_DIRECTIONS FOR THIS TASK_:
Only the lines from the beginning of the data below through the line that contains "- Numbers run" should be repeated, exactly as written.

[Opening INFORMATION SUPPLIED section]

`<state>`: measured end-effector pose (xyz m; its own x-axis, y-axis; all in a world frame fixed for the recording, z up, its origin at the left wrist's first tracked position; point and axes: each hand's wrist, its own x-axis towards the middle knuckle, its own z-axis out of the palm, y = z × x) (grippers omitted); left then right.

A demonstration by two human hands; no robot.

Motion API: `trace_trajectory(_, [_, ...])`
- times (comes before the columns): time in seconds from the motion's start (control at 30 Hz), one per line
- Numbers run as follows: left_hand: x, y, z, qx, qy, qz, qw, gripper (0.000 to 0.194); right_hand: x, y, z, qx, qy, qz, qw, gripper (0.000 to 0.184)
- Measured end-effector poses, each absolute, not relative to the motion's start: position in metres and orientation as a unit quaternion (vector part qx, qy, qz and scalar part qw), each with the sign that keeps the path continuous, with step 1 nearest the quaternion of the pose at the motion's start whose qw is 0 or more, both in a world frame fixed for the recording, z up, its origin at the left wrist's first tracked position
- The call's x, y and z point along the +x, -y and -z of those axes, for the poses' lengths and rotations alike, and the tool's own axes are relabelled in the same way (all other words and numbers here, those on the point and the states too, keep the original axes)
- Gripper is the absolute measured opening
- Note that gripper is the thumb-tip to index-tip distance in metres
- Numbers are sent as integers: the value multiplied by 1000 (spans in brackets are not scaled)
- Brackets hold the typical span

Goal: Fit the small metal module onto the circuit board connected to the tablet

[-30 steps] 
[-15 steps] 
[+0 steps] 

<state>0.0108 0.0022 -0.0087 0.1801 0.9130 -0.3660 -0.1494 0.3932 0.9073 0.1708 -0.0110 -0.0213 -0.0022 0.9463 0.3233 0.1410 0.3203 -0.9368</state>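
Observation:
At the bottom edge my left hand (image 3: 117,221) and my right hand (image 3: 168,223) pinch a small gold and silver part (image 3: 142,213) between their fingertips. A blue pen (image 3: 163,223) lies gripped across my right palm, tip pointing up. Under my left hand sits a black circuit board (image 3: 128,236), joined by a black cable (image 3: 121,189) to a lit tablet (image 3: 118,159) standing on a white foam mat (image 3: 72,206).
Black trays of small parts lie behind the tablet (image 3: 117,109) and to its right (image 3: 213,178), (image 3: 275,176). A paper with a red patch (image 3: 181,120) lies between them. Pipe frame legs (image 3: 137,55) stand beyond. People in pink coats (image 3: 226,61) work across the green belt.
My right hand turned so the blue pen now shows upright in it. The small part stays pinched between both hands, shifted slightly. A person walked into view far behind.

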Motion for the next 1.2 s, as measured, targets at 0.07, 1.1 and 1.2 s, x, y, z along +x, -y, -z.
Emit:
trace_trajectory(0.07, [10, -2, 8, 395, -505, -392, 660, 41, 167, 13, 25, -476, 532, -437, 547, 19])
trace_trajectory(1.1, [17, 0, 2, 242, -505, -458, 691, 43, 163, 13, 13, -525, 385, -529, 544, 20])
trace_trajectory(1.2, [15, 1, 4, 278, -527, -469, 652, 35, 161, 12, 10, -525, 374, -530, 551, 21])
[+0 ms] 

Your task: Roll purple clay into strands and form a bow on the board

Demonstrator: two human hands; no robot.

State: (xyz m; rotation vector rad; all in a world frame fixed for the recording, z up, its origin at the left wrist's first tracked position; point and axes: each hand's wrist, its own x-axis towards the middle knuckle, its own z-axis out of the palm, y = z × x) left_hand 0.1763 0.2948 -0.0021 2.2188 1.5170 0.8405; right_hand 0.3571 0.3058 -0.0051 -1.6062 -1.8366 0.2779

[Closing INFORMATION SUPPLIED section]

_SOLUTION_:
`<state>`: measured end-effector pose (xyz m; its own x-axis, y-axis; all in a world frame fixed for the recording, z up, its origin at the left wrist's first tracked position; point and axes: each hand's wrist, its own x-axis towards the middle knuckle, its own z-axis out of the palm, y = z × x) (grippers omitted); left then right.

A demonstration by two human hands; no robot.

Motion API: `trace_trajectory(_, [_, ...])`
- times (comes before the columns): time in seconds from the motion's start (control at 30 Hz), one per line
- Numbers run as follows: left_hand: x, y, z, qx, qy, qz, qw, gripper (0.000 to 0.194); right_hand: x, y, z, qx, qy, qz, qw, gripper (0.000 to 0.184)

The exercise has been completed in full.